- WHAT TO DO
Every line below that has "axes" in it should be copied.

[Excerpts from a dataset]
■ ■ ■ ■ ■
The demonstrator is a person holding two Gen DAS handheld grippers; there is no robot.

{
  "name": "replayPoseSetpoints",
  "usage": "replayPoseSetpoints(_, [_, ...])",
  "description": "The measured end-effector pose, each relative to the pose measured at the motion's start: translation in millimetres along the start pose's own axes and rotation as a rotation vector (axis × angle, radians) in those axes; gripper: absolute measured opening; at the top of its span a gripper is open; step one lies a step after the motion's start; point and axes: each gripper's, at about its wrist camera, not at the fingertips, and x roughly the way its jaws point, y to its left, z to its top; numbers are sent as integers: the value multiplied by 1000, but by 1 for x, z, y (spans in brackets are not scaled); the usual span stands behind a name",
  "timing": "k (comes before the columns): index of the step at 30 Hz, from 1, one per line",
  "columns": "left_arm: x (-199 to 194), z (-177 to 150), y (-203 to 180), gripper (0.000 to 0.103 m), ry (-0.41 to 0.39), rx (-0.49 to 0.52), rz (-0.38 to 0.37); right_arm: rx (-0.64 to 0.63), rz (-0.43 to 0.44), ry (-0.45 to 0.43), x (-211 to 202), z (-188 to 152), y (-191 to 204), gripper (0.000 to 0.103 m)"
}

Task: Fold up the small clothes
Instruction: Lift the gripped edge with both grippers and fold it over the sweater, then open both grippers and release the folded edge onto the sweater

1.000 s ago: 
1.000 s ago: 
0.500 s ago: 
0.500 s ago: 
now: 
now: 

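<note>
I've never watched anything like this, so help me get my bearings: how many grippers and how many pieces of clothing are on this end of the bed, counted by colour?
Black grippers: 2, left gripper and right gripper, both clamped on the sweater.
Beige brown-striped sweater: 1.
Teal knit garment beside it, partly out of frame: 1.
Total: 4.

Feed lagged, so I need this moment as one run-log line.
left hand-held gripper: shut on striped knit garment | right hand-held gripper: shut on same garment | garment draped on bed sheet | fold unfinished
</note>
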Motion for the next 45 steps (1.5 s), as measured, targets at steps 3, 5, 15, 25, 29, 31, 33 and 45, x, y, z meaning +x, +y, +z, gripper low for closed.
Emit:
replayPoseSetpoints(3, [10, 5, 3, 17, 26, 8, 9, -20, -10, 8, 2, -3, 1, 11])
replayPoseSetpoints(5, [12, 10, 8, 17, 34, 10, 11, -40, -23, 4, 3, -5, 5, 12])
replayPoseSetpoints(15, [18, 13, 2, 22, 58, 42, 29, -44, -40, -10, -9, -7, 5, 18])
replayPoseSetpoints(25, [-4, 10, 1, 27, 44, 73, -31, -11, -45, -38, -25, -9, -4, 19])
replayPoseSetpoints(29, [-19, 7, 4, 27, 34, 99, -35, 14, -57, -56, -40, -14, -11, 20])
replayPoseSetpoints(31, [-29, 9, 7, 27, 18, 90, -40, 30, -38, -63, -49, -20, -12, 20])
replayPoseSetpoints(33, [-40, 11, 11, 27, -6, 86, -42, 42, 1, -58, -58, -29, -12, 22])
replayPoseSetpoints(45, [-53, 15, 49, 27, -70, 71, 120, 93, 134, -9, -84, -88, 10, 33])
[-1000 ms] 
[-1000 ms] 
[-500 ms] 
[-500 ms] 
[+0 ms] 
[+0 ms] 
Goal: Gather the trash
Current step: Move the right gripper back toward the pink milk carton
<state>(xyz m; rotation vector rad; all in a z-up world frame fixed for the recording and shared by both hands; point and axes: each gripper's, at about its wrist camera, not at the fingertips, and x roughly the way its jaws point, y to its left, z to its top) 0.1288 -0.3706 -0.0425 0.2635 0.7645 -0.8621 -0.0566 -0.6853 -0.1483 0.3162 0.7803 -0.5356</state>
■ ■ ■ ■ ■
- EXPECTED ANSWER
  "description": "The measured end-effector pose, each relative to the pose measured at the motion's start: translation in millimetres along the start pose's own axes and rotation as a rotation vector (axis × angle, radians) in those axes; gripper: absolute measured opening; at the top of its span a gripper is open; step one lies a step after the motion's start; point and axes: each gripper's, at about its wrist camera, not at the fingertips, and x roughly the way its jaws point, y to its left, z to its top; numbers are sent as integers: the value multiplied by 1000, but by 1 for x, z, y (spans in brackets are not scaled); the usual span stands behind a name",
<state>(xyz m; rotation vector rad; all in a z-up world frame fixed for the recording and shared by both hands; point and axes: each gripper's, at about its wrist camera, not at the fingertips, and x roughly the way its jaws point, y to its left, z to its top) 0.1288 -0.3706 -0.0425 0.2635 0.7645 -0.8621 -0.0566 -0.6853 -0.1483 0.3162 0.7803 -0.5356</state>

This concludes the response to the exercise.